Work order: Your task is to transcribe, without alteration, the lines from the top of the material below through the line bearing "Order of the", inclusive.

Recorded data:
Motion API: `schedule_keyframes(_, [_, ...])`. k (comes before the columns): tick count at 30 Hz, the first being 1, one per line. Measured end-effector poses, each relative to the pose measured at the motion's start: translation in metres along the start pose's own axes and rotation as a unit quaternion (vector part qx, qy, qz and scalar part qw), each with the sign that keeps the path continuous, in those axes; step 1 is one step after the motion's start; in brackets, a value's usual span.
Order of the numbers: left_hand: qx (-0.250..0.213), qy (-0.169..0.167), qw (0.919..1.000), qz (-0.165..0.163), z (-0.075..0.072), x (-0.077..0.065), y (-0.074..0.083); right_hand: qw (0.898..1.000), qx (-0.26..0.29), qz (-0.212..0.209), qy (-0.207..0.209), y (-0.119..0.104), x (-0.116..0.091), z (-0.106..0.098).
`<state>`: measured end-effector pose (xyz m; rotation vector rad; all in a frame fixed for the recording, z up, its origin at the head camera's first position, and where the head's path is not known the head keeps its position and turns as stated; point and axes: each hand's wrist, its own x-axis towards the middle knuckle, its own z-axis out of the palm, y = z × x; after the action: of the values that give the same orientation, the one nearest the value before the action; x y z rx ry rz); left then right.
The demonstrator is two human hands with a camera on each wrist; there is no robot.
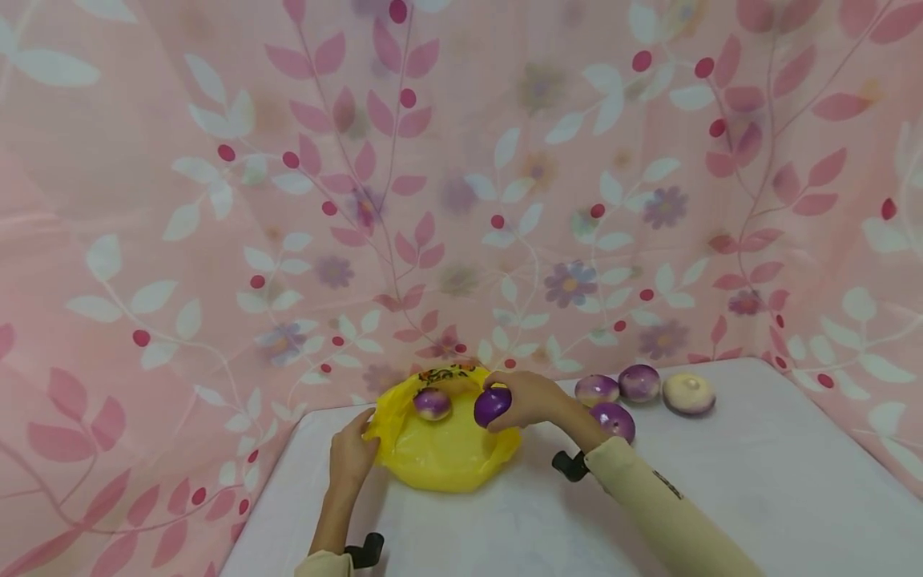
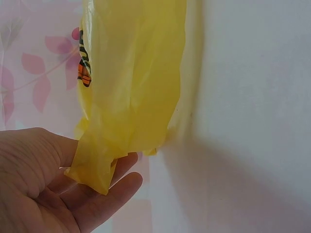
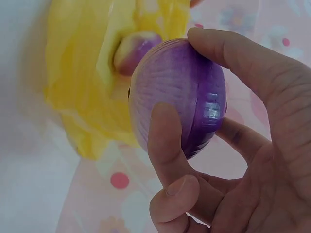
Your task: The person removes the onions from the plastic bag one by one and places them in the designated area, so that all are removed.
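Observation:
A yellow plastic bag (image 1: 447, 465) lies on the table with its mouth spread wide. My left hand (image 1: 353, 449) pinches its left edge; in the left wrist view the thumb and fingers (image 2: 109, 204) hold a fold of the thin plastic. Above the bag's right side, my right hand (image 1: 530, 399) grips a glossy purple-and-cream onion (image 1: 492, 407). The right wrist view shows this held onion (image 3: 180, 97) between thumb and fingers, with fine lines along its skin. Another onion (image 1: 433, 405) sits inside the bag toward the back.
On the table (image 1: 779, 465) to the right is a group of several more onions, among them a purple one (image 1: 639, 383) and one with its cream end up (image 1: 688, 393). A pink floral cloth (image 1: 461, 200) hangs behind the table. Black wrist cameras (image 1: 570, 465) sit on both wrists.

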<state>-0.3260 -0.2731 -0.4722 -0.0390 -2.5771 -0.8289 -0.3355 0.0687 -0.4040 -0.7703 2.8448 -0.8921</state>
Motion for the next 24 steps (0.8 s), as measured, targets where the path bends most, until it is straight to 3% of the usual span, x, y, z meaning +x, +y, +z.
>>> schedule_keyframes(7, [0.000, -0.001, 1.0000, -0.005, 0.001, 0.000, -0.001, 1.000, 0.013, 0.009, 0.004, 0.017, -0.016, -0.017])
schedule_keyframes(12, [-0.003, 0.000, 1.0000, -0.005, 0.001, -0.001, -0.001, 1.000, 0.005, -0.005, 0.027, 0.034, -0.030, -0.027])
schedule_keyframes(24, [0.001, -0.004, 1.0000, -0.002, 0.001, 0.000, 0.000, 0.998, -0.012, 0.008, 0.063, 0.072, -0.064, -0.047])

Answer box:
Motion API: `schedule_keyframes(_, [_, ...])`. k (comes before the columns): tick count at 30 Hz, the first being 1, one per line. Measured end-effector poses, each relative to the pose measured at the motion's start: translation in metres along the start pose's own axes and rotation as a unit quaternion (vector part qx, qy, qz and scalar part qw), each with the sign that keeps the path continuous, in those axes; step 1 is one step after the motion's start; in brackets, a value's usual span.
Order of the numbers: left_hand: qx (-0.250..0.213), qy (-0.169..0.167), qw (0.919..1.000), qz (-0.165..0.163), z (-0.075..0.072), x (-0.077..0.065), y (-0.074..0.083); right_hand: qw (0.898..1.000), qx (-0.26..0.29), qz (-0.212..0.209), qy (-0.207..0.209), y (-0.119..0.104), x (-0.116..0.091), z (-0.106..0.098).

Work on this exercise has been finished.